With time, most of my fellow Directors at Cairns
Base Hospital came to accept me. Some were allies from the start, while others more slowly and grudgingly decided I was a reasonable clinician. A couple continued to regard me suspiciously until I retired from full-time work. Far North Queensland is like that; it takes time to be accepted there.
The clinical facilities allocated for sexual health at the hospital were inadequate and my staff was small. The clinic, just outside the main Emergency Department, consisted of a cramped reception area, a wide corridor with a few chairs which served as a waiting room, two doctor’s consulting rooms with paper-thin walls, and one larger room with a couple of comfortable chairs for the full-time HIV nurse, Barbie Brayshaw. I was the only full-time doctor, but I was helped by two part-time assistants who did afternoon clinics between them. Sexual Health shared the area with ATODS: the Alcohol, Tobacco and Other Drugs Service. The combined area was euphemistically called ‘Special Health Services’. Generally, ATODS occupied the area in the mornings, and Sexual Health held sway in the afternoons. For us, the only constant was the full-time receptionist and Barbie Brayshaw, both of whom were there from 8am to 4.30pm.
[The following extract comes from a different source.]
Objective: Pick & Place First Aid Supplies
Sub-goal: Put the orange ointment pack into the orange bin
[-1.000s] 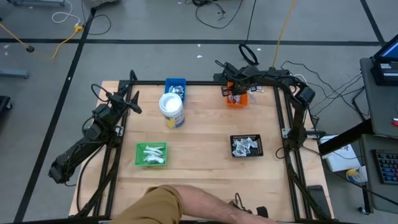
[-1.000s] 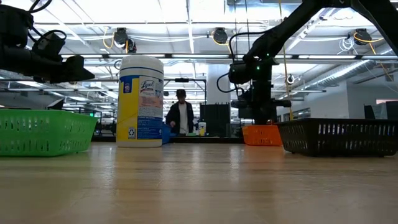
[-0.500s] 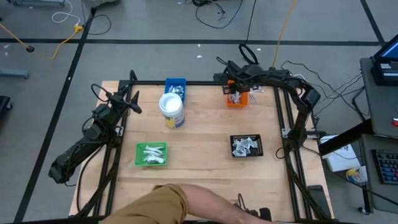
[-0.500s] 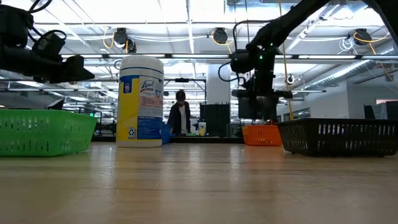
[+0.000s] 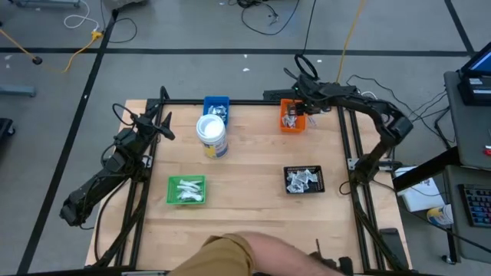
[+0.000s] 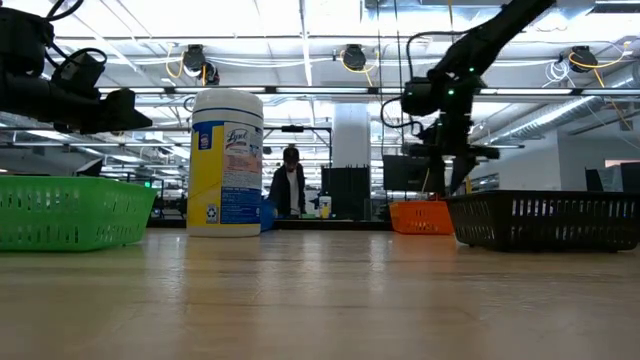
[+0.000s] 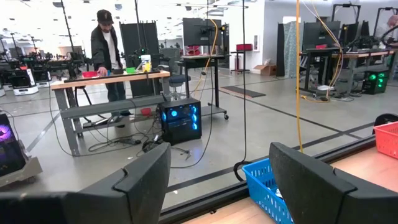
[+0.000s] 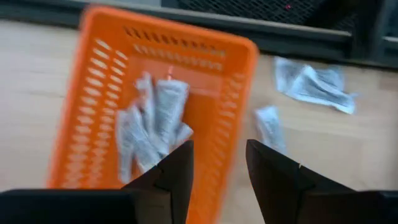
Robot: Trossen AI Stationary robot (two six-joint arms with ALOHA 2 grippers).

In addition, there was a sexual health office at Shields Street in the city, two kilometres from the hospital, where the rest of the staff was situated. When I wasn’t at the hospital, I spent my time at Shields Street doing administrative work. Paul Stephenson was based there – a highly competent and efficient administrative and clinical nurse, who reminded me of my medical sergeant Bob Allen in Vietnam. The only difference was that Paul was gay and Bob had been straight. Additionally, there was a receptionist/admin officer, another clinical nurse, and three Aboriginal Health Workers. These five shared responsibility, with me, for the entire Cape York region. My other team members were based 800 kilometres away on Thursday Island: Kel Browne, an enthusiastic male nurse, and two lovely female Torres Strait Islander health workers, with whom I was in frequent contact by phone.